Recently, NYC experimental rock outfit The MortalProphets (helmed by John Beckmann) announced the forthcoming release of their sophomore LP, Dealey Plaza Blues, kicked off with the record's first two singles, title track "Dealey Plaza Blues" (with an accompanying video directed by Michele Civetta) and "Born Under a Bad Sign." Today, the band returns with the record’s third single release, "Down on Me."
"'Down On Me' is a traditional freedom song from the 1920s or earlier that became popular following its remake by Janis Joplin and Big Brother and the Holding Company. But the version I first heard was a very early recording by Eddie Head and His Family (1930), on the John Fahey compilation called American Primitive Vol 1: Raw Pre-war Gospel (Revenant 206). My version reimagines the song and turns it into an over-the-top electro-blues stomper."
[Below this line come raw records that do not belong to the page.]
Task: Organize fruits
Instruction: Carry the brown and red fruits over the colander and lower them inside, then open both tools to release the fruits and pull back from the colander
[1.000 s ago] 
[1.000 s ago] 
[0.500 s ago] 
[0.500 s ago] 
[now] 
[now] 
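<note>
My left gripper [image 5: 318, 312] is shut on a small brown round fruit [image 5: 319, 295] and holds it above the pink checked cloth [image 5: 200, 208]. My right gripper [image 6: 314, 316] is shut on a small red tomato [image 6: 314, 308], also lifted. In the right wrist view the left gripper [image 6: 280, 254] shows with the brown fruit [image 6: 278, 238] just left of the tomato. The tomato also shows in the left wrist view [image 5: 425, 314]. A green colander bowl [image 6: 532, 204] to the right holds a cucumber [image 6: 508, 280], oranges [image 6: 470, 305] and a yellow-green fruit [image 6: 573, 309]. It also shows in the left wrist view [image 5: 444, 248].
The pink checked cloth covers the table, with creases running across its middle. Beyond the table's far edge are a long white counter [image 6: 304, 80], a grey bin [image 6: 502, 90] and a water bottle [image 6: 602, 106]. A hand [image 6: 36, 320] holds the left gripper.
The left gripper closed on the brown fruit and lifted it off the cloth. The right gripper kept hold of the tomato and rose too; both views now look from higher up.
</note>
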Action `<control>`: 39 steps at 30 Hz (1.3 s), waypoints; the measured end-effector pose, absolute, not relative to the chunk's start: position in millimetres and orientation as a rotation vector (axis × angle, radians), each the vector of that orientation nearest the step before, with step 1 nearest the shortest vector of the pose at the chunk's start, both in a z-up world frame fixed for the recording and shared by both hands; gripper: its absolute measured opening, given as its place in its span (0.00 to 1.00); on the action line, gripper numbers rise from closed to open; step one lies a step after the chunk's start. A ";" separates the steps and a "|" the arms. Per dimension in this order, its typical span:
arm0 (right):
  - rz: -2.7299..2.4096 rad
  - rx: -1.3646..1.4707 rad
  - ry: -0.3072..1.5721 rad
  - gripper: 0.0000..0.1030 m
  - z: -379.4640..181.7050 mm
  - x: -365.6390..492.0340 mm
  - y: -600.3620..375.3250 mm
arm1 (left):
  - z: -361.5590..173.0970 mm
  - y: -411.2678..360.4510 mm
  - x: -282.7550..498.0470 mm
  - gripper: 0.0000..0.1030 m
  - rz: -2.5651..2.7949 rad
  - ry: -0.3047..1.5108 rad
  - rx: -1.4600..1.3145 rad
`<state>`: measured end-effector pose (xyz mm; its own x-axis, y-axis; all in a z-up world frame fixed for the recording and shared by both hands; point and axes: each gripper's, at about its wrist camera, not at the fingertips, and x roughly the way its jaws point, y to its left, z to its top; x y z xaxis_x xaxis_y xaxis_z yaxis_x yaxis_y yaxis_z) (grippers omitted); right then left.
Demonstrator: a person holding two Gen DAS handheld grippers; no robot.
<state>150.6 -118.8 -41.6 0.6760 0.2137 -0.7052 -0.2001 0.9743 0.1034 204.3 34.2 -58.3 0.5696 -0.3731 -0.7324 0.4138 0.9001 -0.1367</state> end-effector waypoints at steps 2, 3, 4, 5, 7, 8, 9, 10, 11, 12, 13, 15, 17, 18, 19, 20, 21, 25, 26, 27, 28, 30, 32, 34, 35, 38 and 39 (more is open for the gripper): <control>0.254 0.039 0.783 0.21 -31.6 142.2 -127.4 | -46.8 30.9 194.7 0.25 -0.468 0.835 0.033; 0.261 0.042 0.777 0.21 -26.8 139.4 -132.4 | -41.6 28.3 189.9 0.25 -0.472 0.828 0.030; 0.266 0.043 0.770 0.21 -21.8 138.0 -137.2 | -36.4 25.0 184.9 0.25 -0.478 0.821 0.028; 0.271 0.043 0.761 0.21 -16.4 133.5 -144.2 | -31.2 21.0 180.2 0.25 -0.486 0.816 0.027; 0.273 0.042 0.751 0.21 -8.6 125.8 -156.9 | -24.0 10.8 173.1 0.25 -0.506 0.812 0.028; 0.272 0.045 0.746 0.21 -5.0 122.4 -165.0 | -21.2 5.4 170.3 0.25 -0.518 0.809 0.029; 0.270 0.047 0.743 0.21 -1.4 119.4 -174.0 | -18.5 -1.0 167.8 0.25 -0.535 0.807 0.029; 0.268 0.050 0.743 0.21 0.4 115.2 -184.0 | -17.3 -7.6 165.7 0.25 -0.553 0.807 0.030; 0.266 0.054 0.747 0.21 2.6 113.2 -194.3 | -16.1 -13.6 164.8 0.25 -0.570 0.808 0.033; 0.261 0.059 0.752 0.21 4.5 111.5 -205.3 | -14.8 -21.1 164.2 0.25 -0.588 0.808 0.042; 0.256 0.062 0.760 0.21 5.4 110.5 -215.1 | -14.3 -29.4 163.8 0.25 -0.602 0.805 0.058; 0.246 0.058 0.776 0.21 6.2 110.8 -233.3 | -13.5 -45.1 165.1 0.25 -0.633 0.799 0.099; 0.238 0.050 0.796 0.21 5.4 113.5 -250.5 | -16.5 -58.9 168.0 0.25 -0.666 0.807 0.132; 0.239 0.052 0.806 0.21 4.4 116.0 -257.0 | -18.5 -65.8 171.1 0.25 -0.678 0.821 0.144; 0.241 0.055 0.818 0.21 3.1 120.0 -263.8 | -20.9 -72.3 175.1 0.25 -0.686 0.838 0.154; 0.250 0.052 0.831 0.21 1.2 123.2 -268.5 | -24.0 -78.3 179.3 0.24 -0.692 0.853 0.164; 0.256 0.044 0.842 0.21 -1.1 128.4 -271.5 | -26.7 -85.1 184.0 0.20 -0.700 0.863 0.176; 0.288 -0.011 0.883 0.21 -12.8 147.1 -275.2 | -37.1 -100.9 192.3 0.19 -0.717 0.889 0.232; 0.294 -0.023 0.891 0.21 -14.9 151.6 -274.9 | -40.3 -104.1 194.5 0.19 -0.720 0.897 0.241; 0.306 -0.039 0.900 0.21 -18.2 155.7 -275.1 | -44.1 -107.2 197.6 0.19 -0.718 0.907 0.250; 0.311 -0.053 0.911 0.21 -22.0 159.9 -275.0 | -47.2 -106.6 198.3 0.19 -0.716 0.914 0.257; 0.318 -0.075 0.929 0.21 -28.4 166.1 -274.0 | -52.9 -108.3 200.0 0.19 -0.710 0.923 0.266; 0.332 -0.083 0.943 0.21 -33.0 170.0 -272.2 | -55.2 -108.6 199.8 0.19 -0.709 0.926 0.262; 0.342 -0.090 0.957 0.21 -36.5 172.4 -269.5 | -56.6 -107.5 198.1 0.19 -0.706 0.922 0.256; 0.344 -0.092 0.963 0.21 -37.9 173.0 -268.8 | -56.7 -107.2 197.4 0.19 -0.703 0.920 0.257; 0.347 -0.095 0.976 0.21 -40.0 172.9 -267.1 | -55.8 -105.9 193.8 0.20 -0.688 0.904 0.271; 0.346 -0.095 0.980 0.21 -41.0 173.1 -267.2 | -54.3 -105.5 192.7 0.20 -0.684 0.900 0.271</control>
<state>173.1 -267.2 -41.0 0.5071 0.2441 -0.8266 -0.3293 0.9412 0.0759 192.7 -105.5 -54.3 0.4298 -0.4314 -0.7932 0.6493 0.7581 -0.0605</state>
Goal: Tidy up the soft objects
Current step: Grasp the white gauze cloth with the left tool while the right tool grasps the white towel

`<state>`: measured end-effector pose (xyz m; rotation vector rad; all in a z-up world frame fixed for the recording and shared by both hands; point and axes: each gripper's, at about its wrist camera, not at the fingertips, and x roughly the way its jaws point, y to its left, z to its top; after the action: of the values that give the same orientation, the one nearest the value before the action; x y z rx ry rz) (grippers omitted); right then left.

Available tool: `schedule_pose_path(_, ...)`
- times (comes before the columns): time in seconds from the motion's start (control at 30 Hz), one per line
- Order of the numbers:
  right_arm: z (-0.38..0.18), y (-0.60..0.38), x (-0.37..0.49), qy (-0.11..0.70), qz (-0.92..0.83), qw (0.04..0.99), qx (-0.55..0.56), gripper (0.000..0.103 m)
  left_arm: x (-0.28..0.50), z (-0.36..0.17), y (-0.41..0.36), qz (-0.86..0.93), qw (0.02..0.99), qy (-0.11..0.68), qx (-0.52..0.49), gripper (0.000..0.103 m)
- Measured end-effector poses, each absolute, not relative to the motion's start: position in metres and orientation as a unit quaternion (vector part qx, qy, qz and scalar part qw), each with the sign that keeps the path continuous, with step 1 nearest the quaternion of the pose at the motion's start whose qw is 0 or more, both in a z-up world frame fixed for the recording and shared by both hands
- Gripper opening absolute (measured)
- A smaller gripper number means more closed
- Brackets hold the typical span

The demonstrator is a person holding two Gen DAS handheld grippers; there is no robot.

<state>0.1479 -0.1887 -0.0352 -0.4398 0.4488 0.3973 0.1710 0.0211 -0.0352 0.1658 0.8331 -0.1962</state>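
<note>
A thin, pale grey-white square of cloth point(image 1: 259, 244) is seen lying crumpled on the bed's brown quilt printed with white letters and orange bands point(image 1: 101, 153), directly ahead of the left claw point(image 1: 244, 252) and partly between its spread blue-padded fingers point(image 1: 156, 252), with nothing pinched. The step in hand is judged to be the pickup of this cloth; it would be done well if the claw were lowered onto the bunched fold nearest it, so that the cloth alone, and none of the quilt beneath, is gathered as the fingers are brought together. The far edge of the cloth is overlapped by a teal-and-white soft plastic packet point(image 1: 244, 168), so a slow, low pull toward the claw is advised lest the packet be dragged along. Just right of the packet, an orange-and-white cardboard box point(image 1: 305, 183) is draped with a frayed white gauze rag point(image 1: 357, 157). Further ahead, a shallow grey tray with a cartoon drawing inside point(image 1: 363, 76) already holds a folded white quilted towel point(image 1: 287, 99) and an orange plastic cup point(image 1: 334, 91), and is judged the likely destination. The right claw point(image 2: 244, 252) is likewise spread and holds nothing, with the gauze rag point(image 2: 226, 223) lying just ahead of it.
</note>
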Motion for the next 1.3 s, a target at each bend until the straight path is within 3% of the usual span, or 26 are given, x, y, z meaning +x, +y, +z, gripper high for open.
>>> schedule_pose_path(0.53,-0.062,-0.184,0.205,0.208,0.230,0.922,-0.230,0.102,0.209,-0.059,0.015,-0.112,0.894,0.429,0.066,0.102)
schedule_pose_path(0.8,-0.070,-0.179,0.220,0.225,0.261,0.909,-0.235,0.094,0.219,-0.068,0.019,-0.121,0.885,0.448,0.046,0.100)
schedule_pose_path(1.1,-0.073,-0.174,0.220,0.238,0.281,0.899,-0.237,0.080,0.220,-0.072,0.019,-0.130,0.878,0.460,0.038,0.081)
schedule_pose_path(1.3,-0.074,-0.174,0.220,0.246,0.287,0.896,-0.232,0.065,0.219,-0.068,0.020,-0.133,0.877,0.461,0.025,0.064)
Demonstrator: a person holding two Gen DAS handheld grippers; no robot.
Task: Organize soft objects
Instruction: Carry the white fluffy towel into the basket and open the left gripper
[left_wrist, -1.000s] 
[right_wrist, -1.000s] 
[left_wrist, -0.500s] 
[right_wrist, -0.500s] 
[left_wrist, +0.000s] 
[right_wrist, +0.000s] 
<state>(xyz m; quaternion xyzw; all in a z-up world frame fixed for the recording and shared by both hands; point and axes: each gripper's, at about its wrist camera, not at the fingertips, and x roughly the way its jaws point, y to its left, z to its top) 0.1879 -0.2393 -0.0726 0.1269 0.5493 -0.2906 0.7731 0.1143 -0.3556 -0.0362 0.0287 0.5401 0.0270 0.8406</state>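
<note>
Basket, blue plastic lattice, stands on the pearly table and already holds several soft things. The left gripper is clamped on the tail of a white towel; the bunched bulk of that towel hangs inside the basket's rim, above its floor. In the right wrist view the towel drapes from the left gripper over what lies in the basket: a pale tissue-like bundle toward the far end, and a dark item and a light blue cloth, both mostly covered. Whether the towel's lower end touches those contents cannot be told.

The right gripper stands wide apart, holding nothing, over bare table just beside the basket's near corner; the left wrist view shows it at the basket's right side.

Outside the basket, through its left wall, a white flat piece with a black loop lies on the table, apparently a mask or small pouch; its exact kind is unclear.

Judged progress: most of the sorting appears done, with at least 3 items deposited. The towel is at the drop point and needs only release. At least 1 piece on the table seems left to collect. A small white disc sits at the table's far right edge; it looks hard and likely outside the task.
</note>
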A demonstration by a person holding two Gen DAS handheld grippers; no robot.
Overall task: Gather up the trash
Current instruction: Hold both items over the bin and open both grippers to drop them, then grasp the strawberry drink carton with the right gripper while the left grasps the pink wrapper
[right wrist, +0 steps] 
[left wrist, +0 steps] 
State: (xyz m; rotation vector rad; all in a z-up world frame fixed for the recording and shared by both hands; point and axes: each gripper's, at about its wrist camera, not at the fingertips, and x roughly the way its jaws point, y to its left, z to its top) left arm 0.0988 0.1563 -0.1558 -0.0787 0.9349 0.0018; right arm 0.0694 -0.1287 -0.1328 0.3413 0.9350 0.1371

Last year, The MortalProphets shared their debut LP, Me and the Devil, on which Beckmann joined forces with Irish musician and producer William Declan Lucey (Rubyhorse, Leftbank) to develop the record’s atmospheric, noisy sound. Additionally, it features collaborations with Morphine’s Dana Colley, vocalist Aoibheann Carey-Philpott, and more. Previously, The MortalProphets dropped an EP entitled Stomp the Devil, produced by David Sisko and featuring collaborations with Gary Lucas of Captain Beefheart.
Beckmann’s work is reflective of his multifarious pasts, both recent and distant. From his days amidst the template-breaking cultural scrum of NYC in the early 80s that were in turn set in place by his odd kid teenage years when the record store in the nearby mall would set aside all that weird German shit for him - Can, NEU!, Cluster et al - as well as records from challenging noiseniks like Throbbing Gristle and Cabaret Voltaire, Beckmann has long displayed that quality all visionary artists and composers must possess: a hunger for the new and, quite often, groundbreaking. Nurtured for decades, then, it’s no surprise that come 2021 when he’s introduced to Captain Beefheart alumnus Gary Lucas the path toward MortalProphets’ current sound found its guide, an influence on his process heard most clearly on the “Dealey Plaza Blues” itself, a hypnotic, dub-infused original that anchors the album like a Metal Box version of fractured Americana (an essence captured by the track’s avant-montage video shot by Michele Civetta and chock full of Zapruder, paranoia, grief, and conspiracy). In that context, Beckmann’s take on the not-so-new art forms here can perhaps seem an almost shocking development at first but, once heard, is better understood as something of a natural progression. From there it’s an almost inescapable conclusion that if Beckmann can do this to the blues and Otis Blackwell-penned rock’n’roll, there are really no limits to his talent.